# Catalyst Optimizer

**Technical Accomplishments:**
* Understanding about what is the Catalyst Optimizer?
* Understanding the different stages of the Catalyst Optimizer
* Example of Physical Plan Optimization (x2)
* Example of Predicate Pushdown

In [2]:
# Because we will need it later...
from pyspark.sql.functions import *
from pyspark.sql.types import *

## Catalyst Optimizer

* Catalyst Optimize is the fundamental to the `SQL` and `DataFrames` API.
* It is an **extensible query optimizer**.
* It actually contains a **general library for representing trees and applying rules** to manipulate them.
* Several public extension points, including external data sources and user-defined types.

<a href="https://databricks.com/blog/2015/04/13/deep-dive-into-spark-sqls-catalyst-optimizer.html" target="_blank">Deep Dive into Spark SQL’s Catalyst Optimizer</a> (April 13, 2015)

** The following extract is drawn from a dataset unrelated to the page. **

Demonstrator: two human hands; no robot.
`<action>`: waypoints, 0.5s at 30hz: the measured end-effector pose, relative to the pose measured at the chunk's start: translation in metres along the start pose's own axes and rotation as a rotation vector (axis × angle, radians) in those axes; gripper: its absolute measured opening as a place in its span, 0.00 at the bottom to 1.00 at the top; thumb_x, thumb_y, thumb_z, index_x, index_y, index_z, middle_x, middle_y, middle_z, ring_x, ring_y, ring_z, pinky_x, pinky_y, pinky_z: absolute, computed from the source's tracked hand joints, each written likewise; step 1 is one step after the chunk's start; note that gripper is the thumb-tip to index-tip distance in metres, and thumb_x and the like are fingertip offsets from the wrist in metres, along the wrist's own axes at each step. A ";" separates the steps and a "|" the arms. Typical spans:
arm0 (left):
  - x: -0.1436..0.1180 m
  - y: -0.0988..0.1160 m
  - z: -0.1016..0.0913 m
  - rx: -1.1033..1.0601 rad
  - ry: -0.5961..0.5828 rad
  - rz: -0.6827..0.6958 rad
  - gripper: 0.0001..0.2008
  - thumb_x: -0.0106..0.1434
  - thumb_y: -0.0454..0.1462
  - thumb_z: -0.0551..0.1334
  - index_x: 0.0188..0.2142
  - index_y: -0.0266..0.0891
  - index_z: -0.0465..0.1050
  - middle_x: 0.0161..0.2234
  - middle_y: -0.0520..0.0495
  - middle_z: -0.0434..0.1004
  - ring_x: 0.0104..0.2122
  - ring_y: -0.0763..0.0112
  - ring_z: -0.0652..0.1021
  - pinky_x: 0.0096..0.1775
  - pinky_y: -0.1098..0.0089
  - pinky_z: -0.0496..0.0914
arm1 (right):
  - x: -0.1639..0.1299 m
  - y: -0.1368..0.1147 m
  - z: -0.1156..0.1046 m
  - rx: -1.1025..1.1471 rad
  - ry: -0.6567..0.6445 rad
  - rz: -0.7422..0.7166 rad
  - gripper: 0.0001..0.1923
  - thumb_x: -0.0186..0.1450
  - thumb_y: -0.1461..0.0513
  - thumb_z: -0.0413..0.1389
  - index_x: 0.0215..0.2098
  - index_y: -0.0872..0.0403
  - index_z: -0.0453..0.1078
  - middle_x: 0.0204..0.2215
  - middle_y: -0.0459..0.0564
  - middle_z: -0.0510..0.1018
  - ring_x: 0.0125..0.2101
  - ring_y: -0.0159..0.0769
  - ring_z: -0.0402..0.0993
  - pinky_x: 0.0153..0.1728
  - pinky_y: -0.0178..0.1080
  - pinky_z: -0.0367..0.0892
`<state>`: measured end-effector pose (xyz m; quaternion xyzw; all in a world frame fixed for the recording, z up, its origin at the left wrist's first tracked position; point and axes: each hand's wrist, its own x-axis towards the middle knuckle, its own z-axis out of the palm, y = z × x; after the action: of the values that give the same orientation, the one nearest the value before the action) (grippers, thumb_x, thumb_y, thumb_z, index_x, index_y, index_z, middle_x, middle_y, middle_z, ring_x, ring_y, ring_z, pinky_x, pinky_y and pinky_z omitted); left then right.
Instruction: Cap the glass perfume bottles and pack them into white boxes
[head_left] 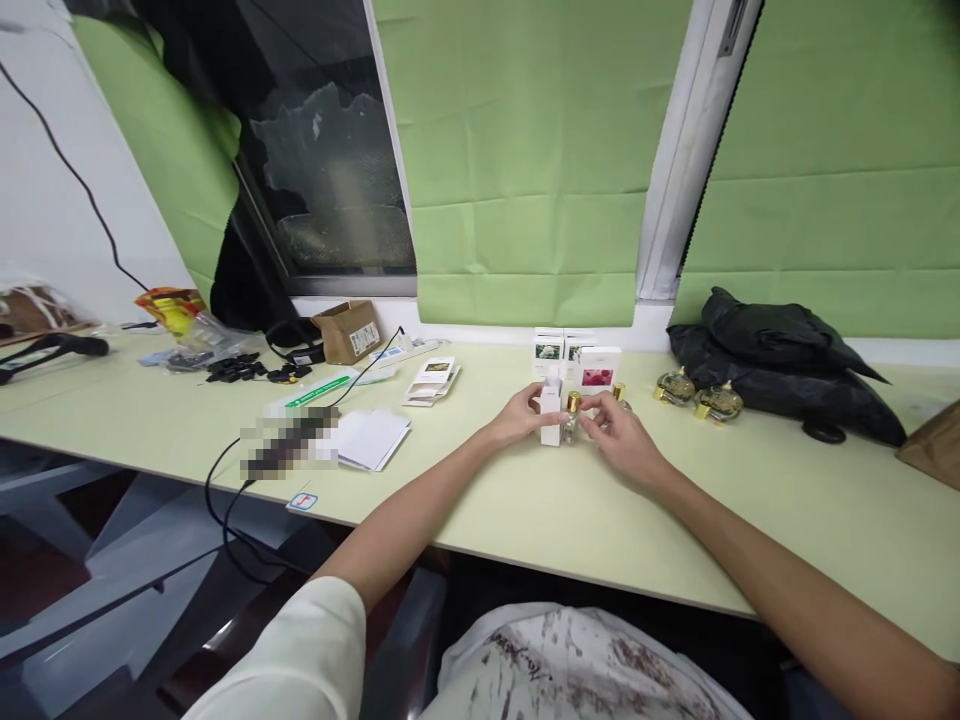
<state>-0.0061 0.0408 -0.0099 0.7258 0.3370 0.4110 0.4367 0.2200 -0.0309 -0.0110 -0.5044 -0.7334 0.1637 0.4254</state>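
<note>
My left hand (525,415) holds a slim white carton (550,428) upright on the table (480,510). My right hand (613,432) bends its fingers against a gold-capped glass bottle (573,403) beside it; I can't tell whether they grip. Flower-printed boxes (598,366) stand behind.

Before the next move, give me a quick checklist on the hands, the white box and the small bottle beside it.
1. Left hand gripping the white box: ok, around its sides.
2. Box upright on the table: ok.
3. Small bottle upright, gold cap on: ok.
4. Right hand firmly holding that bottle: cannot tell; fingers are at it.
5. Box top open: cannot tell; too small.
6. Second gold-capped bottle well clear of the right hand: not ok, close behind it.
</note>
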 end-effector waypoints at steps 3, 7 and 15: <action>0.002 -0.004 0.000 0.125 0.134 0.041 0.33 0.59 0.54 0.72 0.57 0.38 0.72 0.51 0.40 0.78 0.46 0.60 0.76 0.47 0.63 0.70 | 0.000 0.000 0.000 0.010 0.013 -0.028 0.15 0.72 0.50 0.53 0.52 0.48 0.67 0.39 0.49 0.80 0.31 0.39 0.74 0.35 0.43 0.68; 0.003 -0.007 -0.006 0.382 0.373 0.104 0.37 0.58 0.55 0.73 0.60 0.41 0.68 0.56 0.37 0.74 0.55 0.51 0.73 0.55 0.56 0.67 | 0.001 0.001 0.002 0.019 0.012 -0.072 0.17 0.72 0.53 0.53 0.58 0.46 0.64 0.52 0.52 0.79 0.34 0.39 0.74 0.37 0.43 0.70; 0.004 -0.013 -0.011 0.635 0.502 0.110 0.43 0.56 0.48 0.75 0.64 0.43 0.56 0.59 0.36 0.70 0.60 0.46 0.71 0.60 0.48 0.63 | 0.001 0.004 0.001 -0.109 0.007 -0.133 0.16 0.73 0.53 0.54 0.57 0.46 0.69 0.47 0.50 0.76 0.32 0.38 0.72 0.41 0.44 0.69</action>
<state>-0.0159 0.0537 -0.0175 0.7187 0.5039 0.4737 0.0723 0.2214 -0.0284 -0.0142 -0.4776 -0.7716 0.0933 0.4096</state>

Processing is broken down into several stages as we can see here:

![Catalyst](https://files.training.databricks.com/images/105/catalyst-diagram.png)

## Optimized Logical Plan

**Rewriting our code** is one of the many optimizations performed by the Catalyst Optimizer.
  
For this, we will see **two basic examples** involving the rewriting of the filters.

First one is an **innocent mistake** almost most every new Spark developer makes.

The second "mistake" is **really bad**, but Spark can fix it.

### Example #1: Innocent Mistake(The First One)

Don't start any project with **en.zero**.

There are **always better ways of doing this**, as in it can be done with a single condition.

But, here we would make **8 passes** on the data **with 8 different filters**.

After that every individual pass, we will **go back over the remaining dataset** to filter out the next set of records.

In [3]:
allDF = spark.read.parquet("data/staging_parquet_en_only_clean/")

pass1 = allDF.filter( col("project") != "en.zero")
pass2 = pass1.filter( col("project") != "en.zero.n")
pass3 = pass2.filter( col("project") != "en.zero.s")
pass4 = pass3.filter( col("project") != "en.zero.d")
pass5 = pass4.filter( col("project") != "en.zero.voy")
pass6 = pass5.filter( col("project") != "en.zero.b")
pass7 = pass6.filter( col("project") != "en.zero.v")
pass8 = pass7.filter( col("project") != "en.zero.q")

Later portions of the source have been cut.